Die Tagestouren von ca. 320 km erforderten mit wenig Pausen jeweils ungefähr acht Stunden Fahrt, die Fulvia wurde ordentlich beansprucht, bergauf und bergab – sie schlug sich sehr tapfer, schluckte auch den niederoktanigen italienischen Benzin ohne Murren und blubberte unbeeindruckt vom Timmelsjoch talwärts Richtung Innsbruck zum Autoreisezug.
Zu fotografieren gab es eher wenig, Foto auf jeder Passhöhe, meist in der Meute der Motorräder – Ausnahme Stilfer Joch, dieser Kultberg ist noch bloß ein hochgelegener Riesenparkplatz ausreichend vieler Motorräder, diesen Ameisenhaufen wollte ich nicht fotografieren.
Was neben den einmaligen Straßen, wie es sie in Österreich kaum gibt, in Erinnerung blieb, ist die italienische Begeisterung für die „bella macchina“ Fulvia.
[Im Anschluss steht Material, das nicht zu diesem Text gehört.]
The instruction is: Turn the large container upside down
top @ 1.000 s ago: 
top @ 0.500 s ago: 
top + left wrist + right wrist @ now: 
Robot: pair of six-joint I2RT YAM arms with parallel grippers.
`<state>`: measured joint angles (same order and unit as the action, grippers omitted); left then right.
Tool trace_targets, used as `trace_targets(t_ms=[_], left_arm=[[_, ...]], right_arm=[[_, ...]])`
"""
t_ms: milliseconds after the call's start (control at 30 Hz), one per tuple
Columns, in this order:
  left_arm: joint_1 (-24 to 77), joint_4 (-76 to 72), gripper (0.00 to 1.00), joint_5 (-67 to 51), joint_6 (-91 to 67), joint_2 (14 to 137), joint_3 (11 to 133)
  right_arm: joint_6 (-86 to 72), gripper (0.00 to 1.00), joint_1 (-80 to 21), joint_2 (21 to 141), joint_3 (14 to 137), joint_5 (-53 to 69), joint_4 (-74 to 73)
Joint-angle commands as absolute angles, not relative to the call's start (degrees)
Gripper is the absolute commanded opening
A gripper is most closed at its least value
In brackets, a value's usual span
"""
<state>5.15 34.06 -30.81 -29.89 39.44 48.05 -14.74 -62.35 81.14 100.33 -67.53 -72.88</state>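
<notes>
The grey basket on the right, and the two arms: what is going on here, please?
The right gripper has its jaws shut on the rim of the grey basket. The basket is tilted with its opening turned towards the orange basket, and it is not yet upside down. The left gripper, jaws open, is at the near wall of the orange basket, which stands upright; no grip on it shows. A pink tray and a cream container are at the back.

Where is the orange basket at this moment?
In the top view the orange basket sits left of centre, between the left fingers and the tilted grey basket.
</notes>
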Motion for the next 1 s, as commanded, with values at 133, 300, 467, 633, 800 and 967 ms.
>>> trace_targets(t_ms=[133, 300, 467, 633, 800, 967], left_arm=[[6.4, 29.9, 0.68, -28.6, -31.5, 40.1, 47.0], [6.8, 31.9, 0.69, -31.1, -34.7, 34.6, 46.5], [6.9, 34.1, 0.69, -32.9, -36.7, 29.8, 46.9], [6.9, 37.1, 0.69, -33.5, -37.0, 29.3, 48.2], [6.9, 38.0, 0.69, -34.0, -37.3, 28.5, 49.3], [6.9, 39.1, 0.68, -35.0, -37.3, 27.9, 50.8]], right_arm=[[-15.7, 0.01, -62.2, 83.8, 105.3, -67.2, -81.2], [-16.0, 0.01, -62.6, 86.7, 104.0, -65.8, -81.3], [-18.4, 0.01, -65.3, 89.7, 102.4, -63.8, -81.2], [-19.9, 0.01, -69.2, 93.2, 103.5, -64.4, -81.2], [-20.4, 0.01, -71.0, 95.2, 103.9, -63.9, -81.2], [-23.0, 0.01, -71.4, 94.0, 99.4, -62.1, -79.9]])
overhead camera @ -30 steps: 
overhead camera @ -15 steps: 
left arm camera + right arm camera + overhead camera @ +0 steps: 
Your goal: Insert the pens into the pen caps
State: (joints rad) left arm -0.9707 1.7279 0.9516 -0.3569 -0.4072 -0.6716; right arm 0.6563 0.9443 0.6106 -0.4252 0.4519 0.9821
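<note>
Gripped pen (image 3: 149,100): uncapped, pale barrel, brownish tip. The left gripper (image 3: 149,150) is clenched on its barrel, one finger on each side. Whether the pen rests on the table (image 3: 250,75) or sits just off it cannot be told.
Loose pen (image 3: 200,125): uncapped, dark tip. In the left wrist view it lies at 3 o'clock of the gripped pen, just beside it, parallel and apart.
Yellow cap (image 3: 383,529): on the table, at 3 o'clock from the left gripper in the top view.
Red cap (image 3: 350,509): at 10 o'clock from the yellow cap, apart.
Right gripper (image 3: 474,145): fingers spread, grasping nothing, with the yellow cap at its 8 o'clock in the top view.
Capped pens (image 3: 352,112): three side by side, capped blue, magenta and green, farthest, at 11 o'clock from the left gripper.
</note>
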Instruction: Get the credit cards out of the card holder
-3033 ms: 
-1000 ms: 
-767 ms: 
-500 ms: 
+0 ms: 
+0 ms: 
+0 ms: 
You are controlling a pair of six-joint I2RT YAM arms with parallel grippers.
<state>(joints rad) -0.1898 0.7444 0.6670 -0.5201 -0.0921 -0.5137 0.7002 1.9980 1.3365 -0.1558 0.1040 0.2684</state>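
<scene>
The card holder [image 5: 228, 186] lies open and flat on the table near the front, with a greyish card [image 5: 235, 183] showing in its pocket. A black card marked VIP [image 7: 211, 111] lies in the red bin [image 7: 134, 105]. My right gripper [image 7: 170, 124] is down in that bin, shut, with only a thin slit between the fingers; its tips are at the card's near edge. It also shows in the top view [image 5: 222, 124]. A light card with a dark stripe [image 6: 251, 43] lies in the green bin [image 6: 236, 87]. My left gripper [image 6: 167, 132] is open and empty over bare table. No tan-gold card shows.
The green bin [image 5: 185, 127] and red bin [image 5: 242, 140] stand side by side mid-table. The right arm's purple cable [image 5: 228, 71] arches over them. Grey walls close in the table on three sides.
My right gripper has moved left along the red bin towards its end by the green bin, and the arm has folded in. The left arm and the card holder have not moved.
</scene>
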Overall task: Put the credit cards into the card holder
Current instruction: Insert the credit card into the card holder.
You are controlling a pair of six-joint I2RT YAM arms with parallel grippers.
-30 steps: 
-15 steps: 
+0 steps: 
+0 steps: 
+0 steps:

In San Martino di Castrozza, Borno, beim Tanken, bei den Pausen vor ländlichen Lokalen, bei Ortsdurchfahrten, bei denen ältere Frauen lachten und winkten, vom Brüllen der Fulvia bei über 4.000 U/min nicht gestört waren. Und der Autobusfahrer in Schilpario, mit ich auf einer engen Brücke zusammentraf, zurückschieben musste und der sich fachkundig sein Wissen bestätigt haben wollte: Haka Effe Milletre?!
Kann ich den Ausflug in die Dolomiten empfehlen? Eingeschränkt, denn der Termin war etwas zu spät gewählt, Juni ist besser, gutes Kartenlesen ist Voraussetzung, man fährt besser zu zweit, die Übernachtungsorte waren eher schwach (von Pensionisten) besucht, was das Restaurantangebot einschränkte und schließlich muss man einen tüchtigen Schuss Masochismus haben, um die Erfahrung machen zu wollen. Franz Casnys Reiseberichte animieren viel mehr zum Nachahmen.
Resumee: Mir hat es gefallen und ich kann nun die Leistung der Helden wie Rauno Aaltonen nur noch mehr bewundern.